28 de abril de 2024
Comportamento

SEQUESTRO E SÍNDROME DA CHINA

 

738E7891-1F0A-473A-86D8-B31992B0FCBB
Paul Cezanne – O rapto (1867)


A suspensão abrupta das atividades rotineiras, do convívio familiar mais amplo e dos amigos, é violência sem tamanho.

Viver, sob coação, em ambiente limitado sem o direito de ir e vir, a depender do tempo decorrido,  pode levar ao final,  a  uma situação de estresse pós-traumático.

Ou desenvolver uma inexplicável admiração pelo opressor.

Ainda não se tem notícias de estudos psicológicos,  se o comportamento dos que enfrentaram o confinamento pelo coronavírus é o mesmo da Síndrome de Estocolmo.

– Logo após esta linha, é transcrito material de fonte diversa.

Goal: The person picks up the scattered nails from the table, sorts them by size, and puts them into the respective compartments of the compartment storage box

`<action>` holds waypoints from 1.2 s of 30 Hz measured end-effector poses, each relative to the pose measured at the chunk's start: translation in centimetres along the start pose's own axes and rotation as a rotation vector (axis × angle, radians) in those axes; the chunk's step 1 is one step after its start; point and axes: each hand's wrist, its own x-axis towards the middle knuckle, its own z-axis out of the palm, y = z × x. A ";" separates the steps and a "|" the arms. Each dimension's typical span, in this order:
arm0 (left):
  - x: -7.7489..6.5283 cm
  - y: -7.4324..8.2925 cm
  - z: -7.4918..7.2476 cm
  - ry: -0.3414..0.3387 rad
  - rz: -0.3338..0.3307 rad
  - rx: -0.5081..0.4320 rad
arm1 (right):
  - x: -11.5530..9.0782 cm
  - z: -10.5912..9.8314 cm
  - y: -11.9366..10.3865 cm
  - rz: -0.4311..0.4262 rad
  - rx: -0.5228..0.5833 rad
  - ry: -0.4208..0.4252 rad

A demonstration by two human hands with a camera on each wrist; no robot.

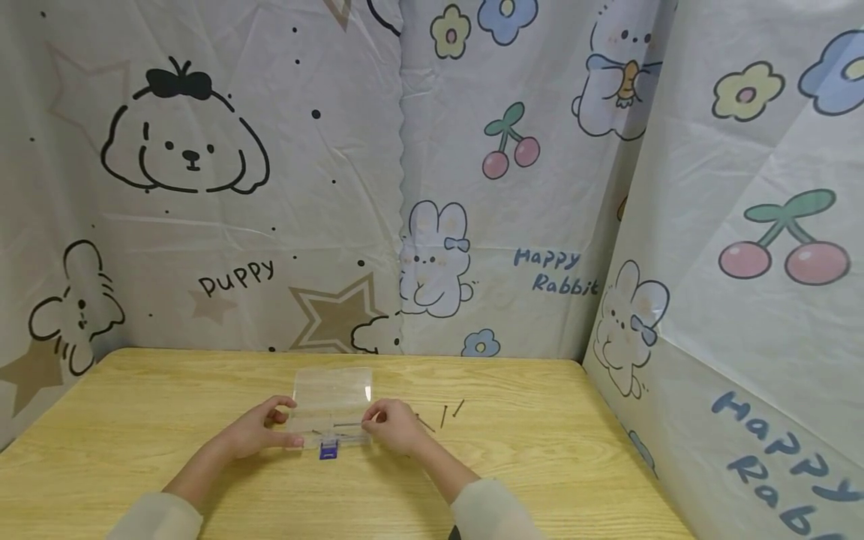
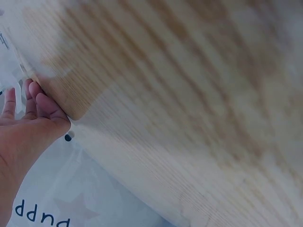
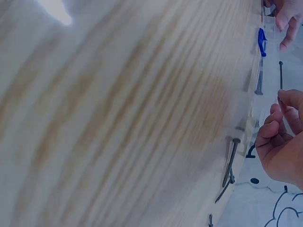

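A clear plastic box (image 1: 307, 414) stands on the table with its lid (image 1: 332, 386) raised at the back and a blue latch (image 1: 328, 450) at its front. My left hand (image 1: 253, 433) holds the box's left side, thumb at the front corner and fingers farther back. Between thumb and fingers, my right hand (image 1: 394, 426) pinches a nail (image 3: 281, 75) by one end, its shaft pointing left over the box. Inside lie a few more nails (image 3: 259, 82). In the left wrist view, the left hand (image 2: 28, 123) shows at the edge, the box mostly out of frame.
To the right of the box, several loose nails (image 1: 443, 417) lie on the wooden table (image 1: 526, 450). Behind and beside it hang printed cloth walls (image 1: 324, 225) with cartoon animals and flowers.
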 end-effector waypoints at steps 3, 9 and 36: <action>0.0 -0.1 0.0 0.001 0.003 -0.002 | 0.2 0.5 -0.1 0.004 -0.022 0.012; 0.1 -0.1 0.0 -0.003 0.010 -0.013 | 0.2 0.9 -0.3 0.042 -0.057 0.039; 0.0 0.1 0.0 -0.001 0.008 0.004 | 0.0 0.8 -0.6 0.044 -0.058 0.037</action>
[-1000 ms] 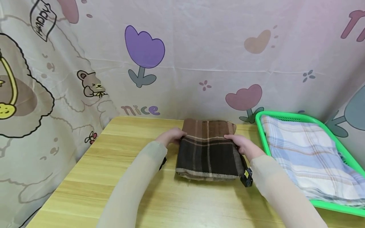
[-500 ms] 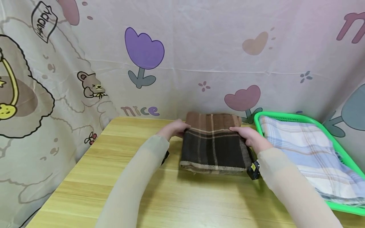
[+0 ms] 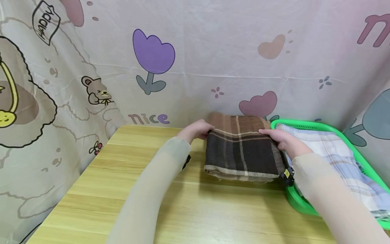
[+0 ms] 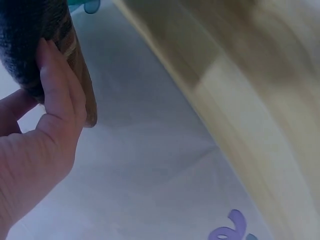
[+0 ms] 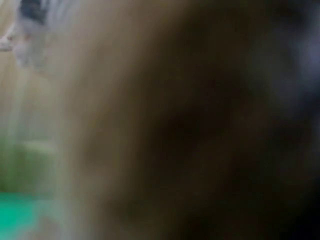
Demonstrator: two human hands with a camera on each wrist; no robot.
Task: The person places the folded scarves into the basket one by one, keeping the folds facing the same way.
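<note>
A folded brown and black plaid cloth (image 3: 240,149) is held between both hands above the wooden table, its shadow falling below. The left hand (image 3: 198,130) grips its left edge; in the left wrist view, the fingers (image 4: 57,82) lie along one face of the cloth (image 4: 30,45) and the thumb is on the other side. At the right edge, the right hand (image 3: 281,138) pinches the cloth, thumb on top and the other fingers mostly hidden. The right wrist view is blurred, filled by dark brown fabric (image 5: 165,125) close to the lens.
A green plastic basket (image 3: 300,203) stands at the table's right, holding a folded blue and white plaid cloth (image 3: 338,156). The wooden table (image 3: 122,169) ends at a printed curtain (image 3: 198,51) behind. Small black wrist cameras sit under both wrists.
Both hands have carried the folded plaid cloth to the right and slightly up and away from the table's front, so its right side now reaches the green basket's left rim in view.
</note>
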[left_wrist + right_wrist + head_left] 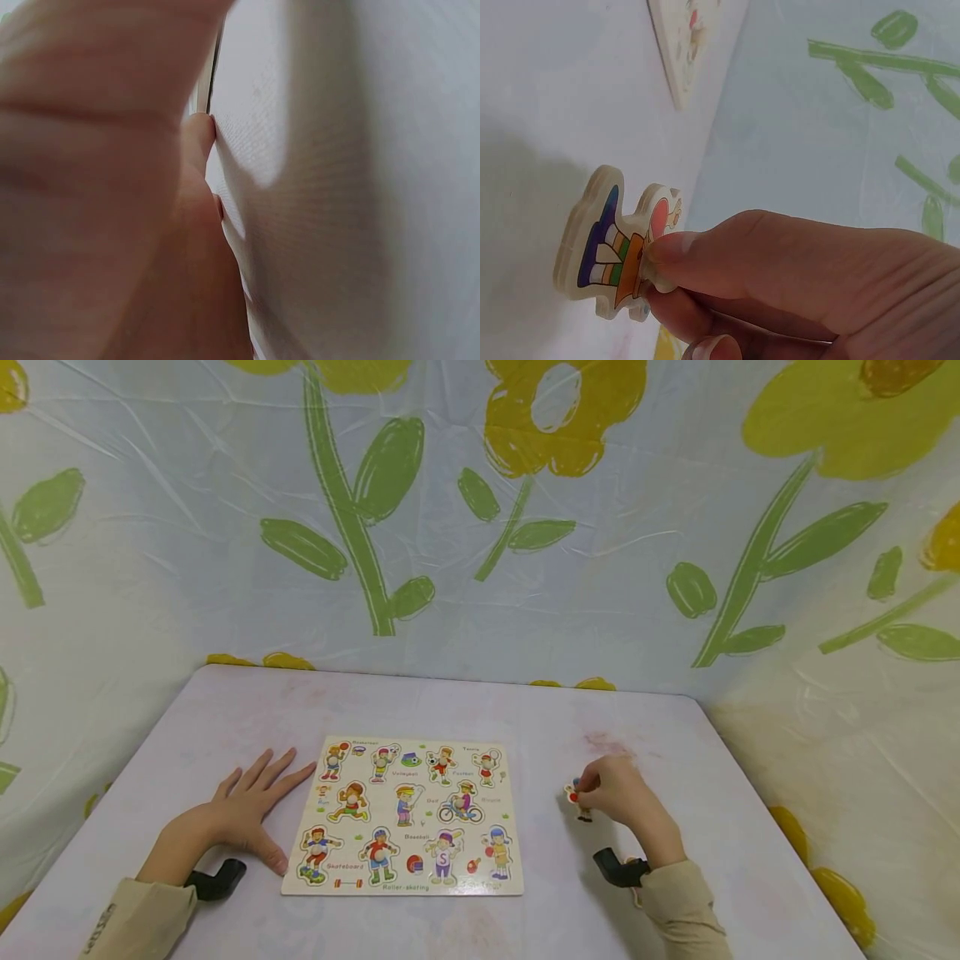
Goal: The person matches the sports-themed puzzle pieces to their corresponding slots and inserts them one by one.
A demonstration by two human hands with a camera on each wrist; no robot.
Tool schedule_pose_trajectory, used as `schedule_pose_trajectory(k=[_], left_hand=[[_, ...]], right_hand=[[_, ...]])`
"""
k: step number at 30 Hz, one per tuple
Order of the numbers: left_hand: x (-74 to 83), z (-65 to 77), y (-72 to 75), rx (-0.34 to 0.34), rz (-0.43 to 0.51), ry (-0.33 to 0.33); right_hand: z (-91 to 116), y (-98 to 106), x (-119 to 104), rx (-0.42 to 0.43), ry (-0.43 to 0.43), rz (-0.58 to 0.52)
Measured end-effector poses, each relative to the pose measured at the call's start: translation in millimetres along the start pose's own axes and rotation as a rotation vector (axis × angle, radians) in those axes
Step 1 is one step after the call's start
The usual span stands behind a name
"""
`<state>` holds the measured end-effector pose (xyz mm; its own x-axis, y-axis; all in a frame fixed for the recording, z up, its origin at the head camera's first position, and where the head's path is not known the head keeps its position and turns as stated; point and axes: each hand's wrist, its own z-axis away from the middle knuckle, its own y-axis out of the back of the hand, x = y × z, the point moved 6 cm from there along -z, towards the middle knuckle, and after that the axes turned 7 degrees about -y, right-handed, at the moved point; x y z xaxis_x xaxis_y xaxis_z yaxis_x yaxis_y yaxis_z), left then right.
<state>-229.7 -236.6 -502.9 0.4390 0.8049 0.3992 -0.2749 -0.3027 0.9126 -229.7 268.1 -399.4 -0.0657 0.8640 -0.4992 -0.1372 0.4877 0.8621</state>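
My right hand [624, 792] pinches a wooden puzzle piece [613, 251] between thumb and fingers, right of the board. In the right wrist view the piece shows a painted figure with dark blue shoes, striped socks and orange clothing; the fingers hide its upper part. A flat puzzle board [408, 893], printed with sports figures and words such as Basketball and Bicycle, lies left of that hand. My left hand [243, 806] rests with spread fingers at the board's left edge, fingertips and thumb close to it. The left wrist view is mostly filled by that hand.
A second, small pale piece [637, 896] is partly hidden beneath the right wrist. The black wrist cameras sit at both cuffs. Behind the light table [450, 702] and at its sides hangs a cloth [600, 568] with yellow flowers and green leaves.
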Motion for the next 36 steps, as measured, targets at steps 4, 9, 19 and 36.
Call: schedule_pose_trajectory(k=[4, 9, 19, 36], left_hand=[[-0.6, -0.4, -0.8, -0.002, -0.002, 0.003], [0.4, 0.2, 0.4, -0.001, 0.004, 0.001], [-0.9, -0.5, -1.0, 0.007, 0.001, -0.004], [-3.2, -0.7, -2.9, -0.001, -0.003, -0.004]], right_hand=[[1, -2, -7, -0.001, 0.013, 0.004], [3, -4, -18, 0.006, 0.037, 0.018], [10, -13, -40, 0.001, 0.084, 0.057], [16, -37, -64, -0.037, 0.120, 0.066]])
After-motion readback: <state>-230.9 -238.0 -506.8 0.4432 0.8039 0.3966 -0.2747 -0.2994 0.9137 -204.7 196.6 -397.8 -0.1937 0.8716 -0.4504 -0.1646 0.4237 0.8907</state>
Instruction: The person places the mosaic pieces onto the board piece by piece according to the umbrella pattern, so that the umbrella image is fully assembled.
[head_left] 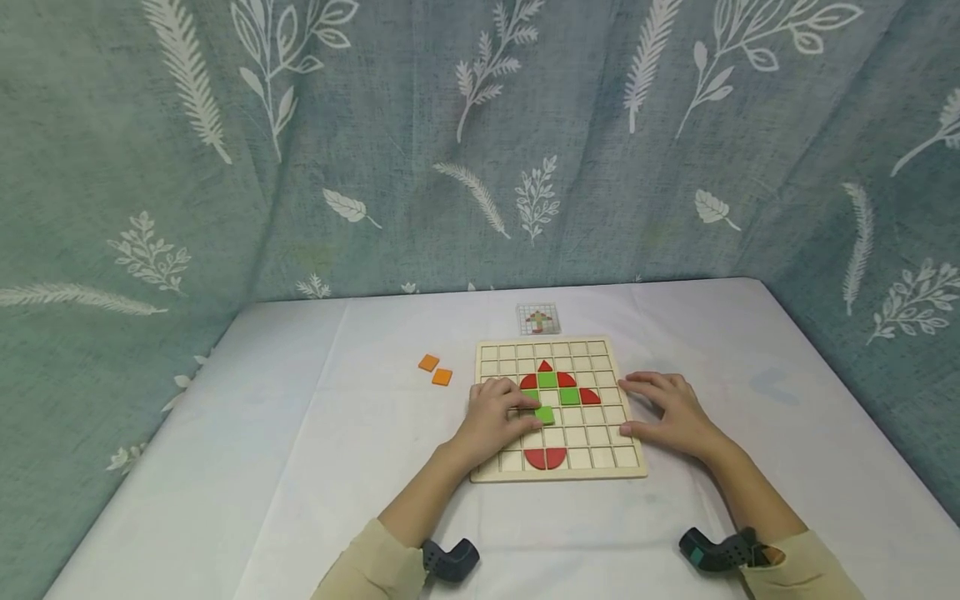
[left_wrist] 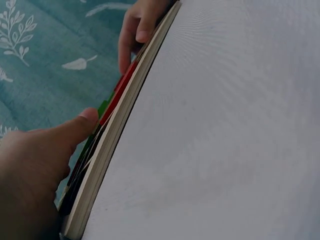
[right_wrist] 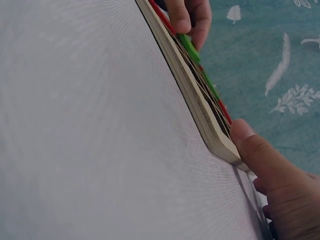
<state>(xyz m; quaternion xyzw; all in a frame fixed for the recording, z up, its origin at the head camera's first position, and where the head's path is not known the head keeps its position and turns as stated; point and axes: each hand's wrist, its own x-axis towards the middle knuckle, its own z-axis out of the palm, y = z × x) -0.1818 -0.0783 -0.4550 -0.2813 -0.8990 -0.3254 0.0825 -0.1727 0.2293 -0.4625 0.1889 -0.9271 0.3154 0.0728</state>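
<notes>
A wooden grid board (head_left: 592,458) lies on the white table, with red and green tiles set on its squares. My left hand (head_left: 498,421) reaches over its left side and pinches a green square tile (head_left: 544,415) between thumb and finger. In the right wrist view that green tile (right_wrist: 189,48) looks slightly raised above the board. Part of another green tile (head_left: 530,395) is hidden by the fingers. My right hand (head_left: 670,414) rests against the board's right edge, thumb and fingertips apart; in the right wrist view its thumb (right_wrist: 243,131) touches the rim.
Two orange square tiles (head_left: 442,377) lie on the table left of the board. Behind the board lies a small pattern card (head_left: 537,318) with a coloured picture on a grid. A green-blue leaf-patterned cloth (head_left: 405,150) hangs behind the table (head_left: 360,467).
</notes>
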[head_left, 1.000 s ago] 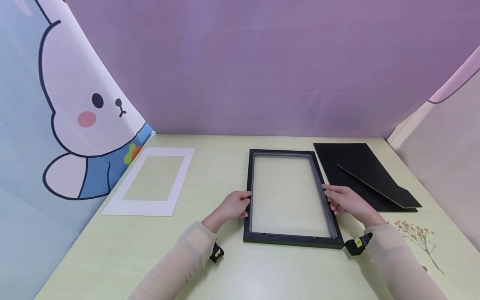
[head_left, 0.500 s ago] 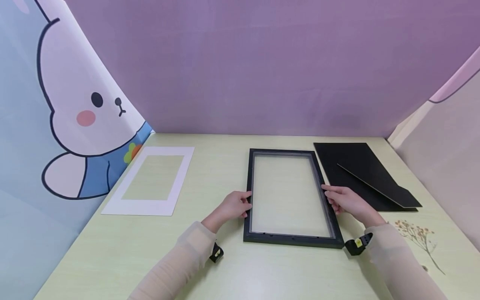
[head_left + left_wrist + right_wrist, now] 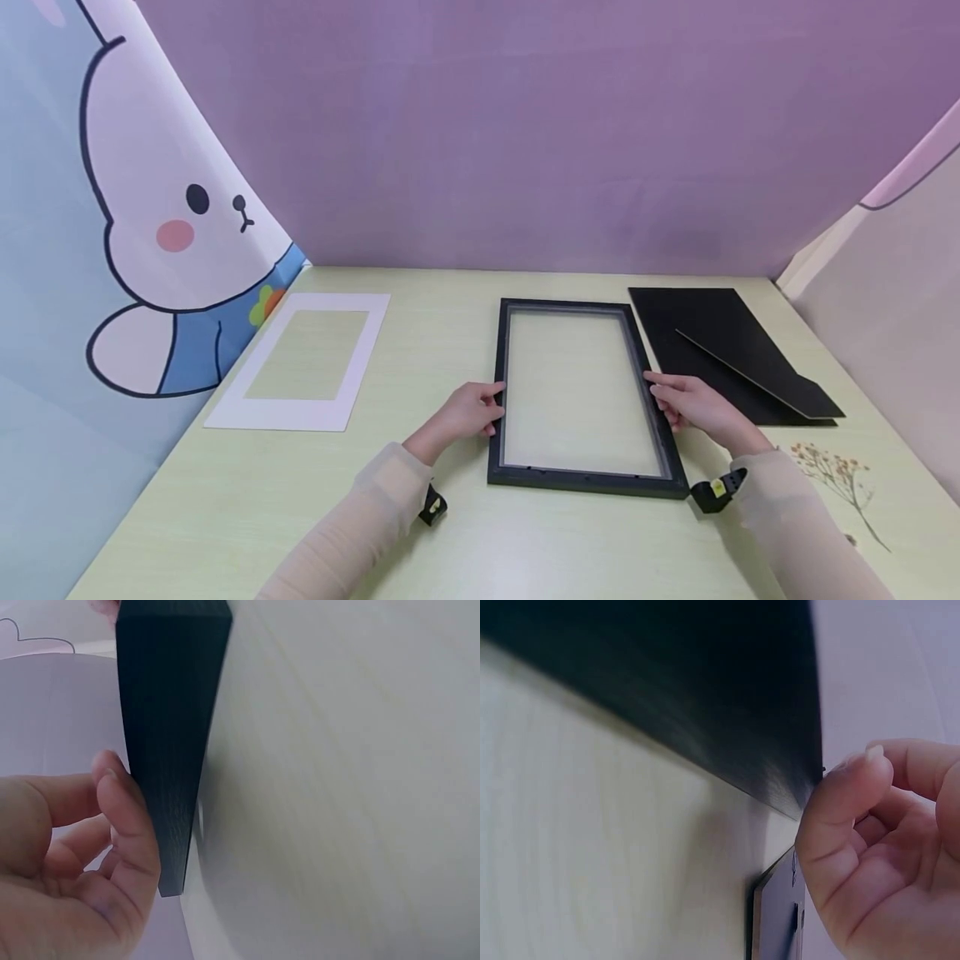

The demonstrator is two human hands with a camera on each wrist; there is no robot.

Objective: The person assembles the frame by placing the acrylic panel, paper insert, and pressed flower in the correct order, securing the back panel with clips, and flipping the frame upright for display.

Lembra um crime elaborado, profissional, urdido por gente bem preparada e que exige muita experiência de quem o pratica e paciência dos que sobreviverão.

Sequestro.

O local do início da ocorrência, o mais improvável. Mas dizem os especialistas, é de onde e quando menos se espera que surge o impensado.

Caminhada diária e matinal com amigos, num domingo de parque com frequência reduzida.

Muitos viajam. Vão às praias e fazendas.

No portão principal, muito próximo dos guardas da vigilância, um senhor de idade e boa aparência.

Trajava bermudas, camisa de mangas curtas, de botão.  Tênis e boné do América.

Detalhe que pode ajudar mais pra frente: na mão direita, um pedaço de pau. Envernizado. Desses que muita gente carrega para espantar os cachorros de rua.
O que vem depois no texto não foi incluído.